WordPress users have the benefit of installing the popular Yoast SEO plugin, which can help manage your publicly accessible sitemap. Yoast will also automatically upload your live sitemap file after its generation. In this case, you’ll have to enable the sitemap functionality within the plugin. You can access Yoast’s sitemap instructions here.

Indexing your XML sitemap with Google

You’ve created your file, uploaded it to your CMS, however you’re not quite done. To confirm that search engines are properly viewing your new sitemap you have to submit the file for indexing. As Google is the elephant in the room it makes the most sense to start the indexing process on the Google Search Console.
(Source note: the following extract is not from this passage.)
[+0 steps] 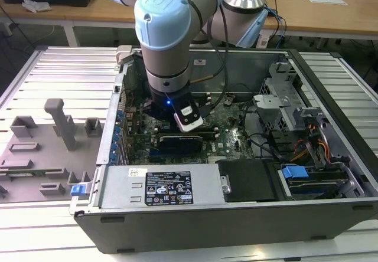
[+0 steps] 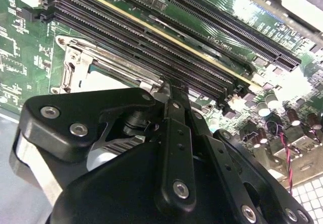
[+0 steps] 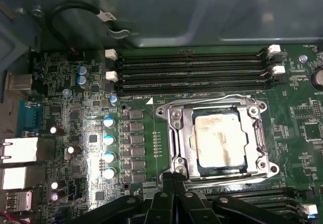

Google Search Console Sitemap

Start by creating an account and add a new site property to your dashboard. Once you’ve done this you’ll be asked to verify you are the owner of the associated domain. It’s a quick process that is usually done by adding a meta tag to one of your pages HTML or connecting to your Google Analytics account.

If you need step-by-step instructions on how to get your site working on Google Search Console to follow Google’s help section here. They cover everything from setting up a new account, property additions, verification, and user management.

After verification, all you have to do is access the ‘Sitemaps’ option on the side ribbon bar, and copy and paste your new sitemap URL into the submission field.

The sitemap URL should look something similar to this https://www.yourdomain.com/sitemap.xml, for instance, the Bluehouse Group sitemap URL looks like https://www.bluehousegroup.com/sitemap.xml

Google Search Console

Once you click the submit button your sitemap will enter pending status and will quickly be accepted by Google Search Console.

Make your sitemap a priority

You’ve now successfully implemented your sitemap from start to finish. Keep an eye on organic traffic changes and new keyword placements, you might be pleasantly surprised.

Whether you are starting a new website, redesigning an old version, or just need an SEO boost, creating an XML sitemap should be on your checklist. It ensures search engines receive a straightforward picture of which content is important and which content they should ignore.

It’s clear a sitemap is crucial for your website to maintain a healthy SEO presence. Don’t let search engines decide how your web presence is perceived.